The Princeton Symphony Orchestra (PSO) is to receive a $10,000 Art Works grant from The National Endowment for the Arts (NEA) to help fund a community engagement project centered on Mango Suite, a new work by composer Derek Bermel, and its inspiration Sandra Cisneros and her short novel The House on Mango Street. Ms. Cisneros' book provides a window onto what it's like growing up amid two cultures.
Upon learning of the grant, PSO Executive Director Marc Uys said, "It's terrific to receive this recognition from the NEA which allows us to demonstrate how artistic mediums can combine to bring into focus important issues like cultural identity."
The Art Works grant enables the PSO to offer a free community event on Saturday, May 18, 2019 at Richardson Auditorium featuring author Sandra Cisneros speaking about her experience growing up amidst two cultures and its impact on her writing of The House on Mango Street. Composer Derek Bermel and guest vocalist Paulina Viarreal will join Ms. Cisneros onstage to perform excerpts from Derek Bermel's Mango Suite which emphasizes themes presented in the book's vignettes. The event is intended to foster a community-wide dialogue around challenges faced by Princeton's Latinx immigrant community today.

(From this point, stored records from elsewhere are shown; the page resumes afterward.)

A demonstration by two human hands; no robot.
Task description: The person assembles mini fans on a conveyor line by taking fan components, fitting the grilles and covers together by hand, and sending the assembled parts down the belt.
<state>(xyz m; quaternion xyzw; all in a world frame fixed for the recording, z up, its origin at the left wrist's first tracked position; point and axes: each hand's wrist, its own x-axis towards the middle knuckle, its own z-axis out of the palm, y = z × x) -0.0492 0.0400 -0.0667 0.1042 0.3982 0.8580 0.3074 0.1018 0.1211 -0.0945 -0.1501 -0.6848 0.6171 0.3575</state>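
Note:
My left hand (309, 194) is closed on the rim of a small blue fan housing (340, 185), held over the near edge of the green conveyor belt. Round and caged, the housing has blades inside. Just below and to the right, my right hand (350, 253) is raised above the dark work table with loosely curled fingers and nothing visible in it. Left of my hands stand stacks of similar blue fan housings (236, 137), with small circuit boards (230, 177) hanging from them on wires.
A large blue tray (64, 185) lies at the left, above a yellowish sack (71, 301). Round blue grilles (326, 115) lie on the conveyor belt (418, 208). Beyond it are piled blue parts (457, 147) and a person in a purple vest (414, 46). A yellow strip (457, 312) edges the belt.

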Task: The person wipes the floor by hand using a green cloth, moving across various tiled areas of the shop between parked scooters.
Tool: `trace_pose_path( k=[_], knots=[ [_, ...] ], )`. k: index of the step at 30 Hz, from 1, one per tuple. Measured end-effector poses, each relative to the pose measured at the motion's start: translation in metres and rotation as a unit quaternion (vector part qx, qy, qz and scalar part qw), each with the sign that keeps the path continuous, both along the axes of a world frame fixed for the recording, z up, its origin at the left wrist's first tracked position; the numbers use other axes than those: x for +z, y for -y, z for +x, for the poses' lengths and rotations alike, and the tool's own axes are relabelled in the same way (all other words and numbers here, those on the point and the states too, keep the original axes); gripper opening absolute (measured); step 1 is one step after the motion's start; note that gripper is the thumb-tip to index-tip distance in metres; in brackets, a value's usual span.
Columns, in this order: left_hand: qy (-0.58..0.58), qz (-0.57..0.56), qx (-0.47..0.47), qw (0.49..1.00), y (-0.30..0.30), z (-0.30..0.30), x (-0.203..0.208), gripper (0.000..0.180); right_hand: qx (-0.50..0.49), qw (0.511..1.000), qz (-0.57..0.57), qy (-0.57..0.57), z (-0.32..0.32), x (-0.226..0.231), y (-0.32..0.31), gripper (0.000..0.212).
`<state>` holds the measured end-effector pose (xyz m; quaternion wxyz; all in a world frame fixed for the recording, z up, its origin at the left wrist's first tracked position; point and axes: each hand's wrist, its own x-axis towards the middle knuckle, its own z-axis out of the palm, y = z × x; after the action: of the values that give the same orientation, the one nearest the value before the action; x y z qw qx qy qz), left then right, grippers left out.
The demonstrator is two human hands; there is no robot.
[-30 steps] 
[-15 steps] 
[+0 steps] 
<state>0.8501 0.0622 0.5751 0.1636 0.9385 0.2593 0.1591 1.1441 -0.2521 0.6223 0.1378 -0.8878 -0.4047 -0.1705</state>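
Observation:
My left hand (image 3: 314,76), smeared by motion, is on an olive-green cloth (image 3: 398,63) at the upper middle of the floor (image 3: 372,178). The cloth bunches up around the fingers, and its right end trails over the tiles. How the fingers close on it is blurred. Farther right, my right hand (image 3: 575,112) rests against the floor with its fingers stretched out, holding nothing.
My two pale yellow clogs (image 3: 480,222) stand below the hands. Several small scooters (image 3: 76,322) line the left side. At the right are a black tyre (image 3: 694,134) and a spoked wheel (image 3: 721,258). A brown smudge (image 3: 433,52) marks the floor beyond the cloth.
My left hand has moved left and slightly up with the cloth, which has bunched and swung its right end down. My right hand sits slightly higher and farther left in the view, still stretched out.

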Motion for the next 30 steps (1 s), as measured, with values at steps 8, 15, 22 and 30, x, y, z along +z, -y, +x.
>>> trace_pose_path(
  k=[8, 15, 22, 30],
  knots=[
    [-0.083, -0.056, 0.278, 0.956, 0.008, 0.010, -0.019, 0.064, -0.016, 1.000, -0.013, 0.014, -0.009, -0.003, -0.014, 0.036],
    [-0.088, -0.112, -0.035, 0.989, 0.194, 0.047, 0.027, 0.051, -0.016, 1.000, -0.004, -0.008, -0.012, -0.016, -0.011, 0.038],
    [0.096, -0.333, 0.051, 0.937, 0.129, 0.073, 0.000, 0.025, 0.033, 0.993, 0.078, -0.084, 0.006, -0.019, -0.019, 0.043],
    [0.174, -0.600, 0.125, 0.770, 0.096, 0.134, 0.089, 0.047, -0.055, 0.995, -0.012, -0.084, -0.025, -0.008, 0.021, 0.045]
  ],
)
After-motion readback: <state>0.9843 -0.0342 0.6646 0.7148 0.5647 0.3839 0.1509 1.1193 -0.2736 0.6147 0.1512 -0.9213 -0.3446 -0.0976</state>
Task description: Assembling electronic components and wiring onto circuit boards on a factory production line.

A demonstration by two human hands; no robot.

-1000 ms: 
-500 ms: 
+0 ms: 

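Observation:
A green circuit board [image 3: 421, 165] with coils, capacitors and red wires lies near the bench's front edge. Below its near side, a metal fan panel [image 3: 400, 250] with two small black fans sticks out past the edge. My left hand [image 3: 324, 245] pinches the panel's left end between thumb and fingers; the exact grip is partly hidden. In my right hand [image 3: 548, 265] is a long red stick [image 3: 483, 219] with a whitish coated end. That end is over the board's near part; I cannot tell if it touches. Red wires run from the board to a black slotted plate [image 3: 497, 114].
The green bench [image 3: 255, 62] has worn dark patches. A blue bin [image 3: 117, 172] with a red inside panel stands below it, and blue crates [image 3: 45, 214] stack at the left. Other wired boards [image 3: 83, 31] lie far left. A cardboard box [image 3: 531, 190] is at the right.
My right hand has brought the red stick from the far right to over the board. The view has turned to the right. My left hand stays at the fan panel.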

Additionally, Derek Bermel will lead a songwriting workshop at schools participating in the orchestra's PSO BRAVO! Education Program, and plans are underway for a second workshop focused on exploring issues of cultural identity through artistic expression.
Derek Bermel has been widely hailed for his creativity, theatricality, and virtuosity as a composer and clarinetist. Artistic Director of the American Composers Orchestra, Bermel is also curator of the Gamper Festival at the Bowdoin International Music Festival, director of Copland House's emerging composers institute Cultivate, and he recently enjoyed a four-year tenure as artist-in-residence at the Institute for Advanced Study (IAS) in Princeton. Bermel has become recognized as a dynamic and unconventional curator of concert series that spotlight the composer as performer, including ACO's SONIC Festival. Alongside his international studies of ethnomusicology and orchestration, an ongoing engagement with other musical cultures has become part of the fabric and force of his compositional language, in which the human voice and its myriad inflections play a primary role.
Sandra Cisneros is a poet, short story writer, novelist, essayist, performer, and artist whose work explores the lives of the working-class. Her numerous awards include NEA fellowships in both poetry and fiction, the Texas Medal of the Arts, a MacArthur Fellowship, several honorary doctorates and national and international book awards, including Chicago's Fifth Star Award, the PEN Center USA Literary Award, the Fairfax Prize, and the National Medal of the Arts awarded to her by President Obama in 2016. Most recently, she received the Ford Foundation's Art of Change Fellowship, was recognized among The Frederick Douglass 200, and won the PEN/Nabokov Award for international literature. Her classic, coming-of-age novel, The House on Mango Street, has sold over six million copies, has been translated into over twenty languages, and is required reading in elementary, high school, and universities across the nation.
The NEA announced awards totaling more than $27 million in grants as part of the Arts Endowment's first major funding round of fiscal year 2019. Art Works is the Arts Endowment's principal grantmaking program. The agency received 1,605 Art Works applications for this round of grantmaking, and will award 972 grants in this category.
"The arts enhance our communities and our lives, and we look forward to seeing these projects take place throughout the country, giving Americans opportunities to learn, to create, to heal, and to celebrate," said Mary Anne Carter, acting chairman of the National Endowment for the Arts.